You guys rock, I really appreciate all of the feedback and detailed explanation for why it's the case!

Re growing TF in Vegas, I know it's not advisable based on the fact that it's a cool season turf and I live in a very arid region. However, I have a very mature property that provides lots of shade, as well as a finely tuned sprinkler system (24 zones with excellent pressure and coverage) that, along with some hard work (and a hefty water bill) helps keep the vast majority of my TF looking very good, even in the summer. With 13k+ sq. ft of lawn, there's really no way that I'd consider a reno with a different type of turf. My aim is to control various issues that pop up (fungus being the issue right now, I think). My TF looks good. My bermuda, on the other hand, looks really rough, which is weird because you'd think it'd be thriving in this heat.

If anyone is inclined, I posted yesterday about some issues I'm having with my bermuda, here's a link:

https://thelawnforum.com/viewtopic.php?f=2&t=12887

I'd really really appreciate if anyone can take a look at the pictures I posted and give me any feedback as to what you see.

Mike


----------



## Rooster (Aug 19, 2019)

OP, I have tried to rid a TTTF lawn of bermuda before. I nuked the whole thing, with 5-7 applications, and used the best selective controls available (fluazifop, triclopyr, and fenoxaprop) throughout the following summer.

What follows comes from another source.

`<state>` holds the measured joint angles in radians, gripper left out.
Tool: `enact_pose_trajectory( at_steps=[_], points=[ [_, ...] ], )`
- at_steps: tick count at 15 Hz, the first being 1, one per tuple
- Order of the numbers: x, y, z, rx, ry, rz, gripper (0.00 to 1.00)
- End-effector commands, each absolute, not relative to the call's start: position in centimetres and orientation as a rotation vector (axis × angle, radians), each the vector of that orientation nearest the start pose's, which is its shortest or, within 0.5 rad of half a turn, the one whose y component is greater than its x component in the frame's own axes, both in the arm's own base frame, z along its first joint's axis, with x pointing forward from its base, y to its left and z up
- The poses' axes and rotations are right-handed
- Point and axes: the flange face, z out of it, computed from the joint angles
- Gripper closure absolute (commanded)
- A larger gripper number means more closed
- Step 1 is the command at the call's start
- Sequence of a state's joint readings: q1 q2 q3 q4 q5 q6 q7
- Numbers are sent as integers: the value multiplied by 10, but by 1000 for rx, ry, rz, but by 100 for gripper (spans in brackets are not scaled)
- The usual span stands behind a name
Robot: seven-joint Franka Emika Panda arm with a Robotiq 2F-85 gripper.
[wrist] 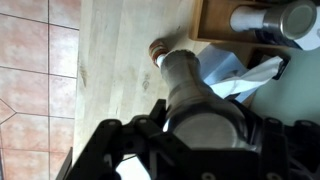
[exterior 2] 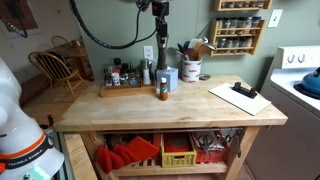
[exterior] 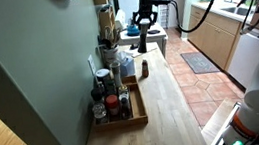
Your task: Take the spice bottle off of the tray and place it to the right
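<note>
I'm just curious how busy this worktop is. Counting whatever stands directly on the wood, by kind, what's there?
Wooden tray: 1
Spice bottle: 1
Blue-and-white carton: 1
Utensil crock: 1
Flat white board: 1
Total: 5

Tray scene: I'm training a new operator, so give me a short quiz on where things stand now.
1. True or false: the gripper hangs over the tray.
2. The small brown bottle stands: A) in the tray, B) on the bare table, C) on the floor.
3. What sits between the gripper's fingers in the wrist view?
Key: 1 false, it is past the tray's end; 2 B; 3 a grey bottle.
</note>
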<state>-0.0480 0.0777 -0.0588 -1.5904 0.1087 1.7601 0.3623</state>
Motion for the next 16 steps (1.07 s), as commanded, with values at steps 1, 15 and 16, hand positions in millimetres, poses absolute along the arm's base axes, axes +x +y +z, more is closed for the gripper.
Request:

They don't work, at least not well enough to beat bermuda back. I went through this twice and thought I had the game won. Nope.

You will not be able to kill the bermuda. And you will not be able to control it without killing the TTTF. People will tell you that you can if you do X, Y, and Z, but it will never work. You may think it has worked when you have a dark green carpet in June with no sign of bermuda, but look more closely in August. It'll be there.

Bermuda comes back. It just. Comes. Back.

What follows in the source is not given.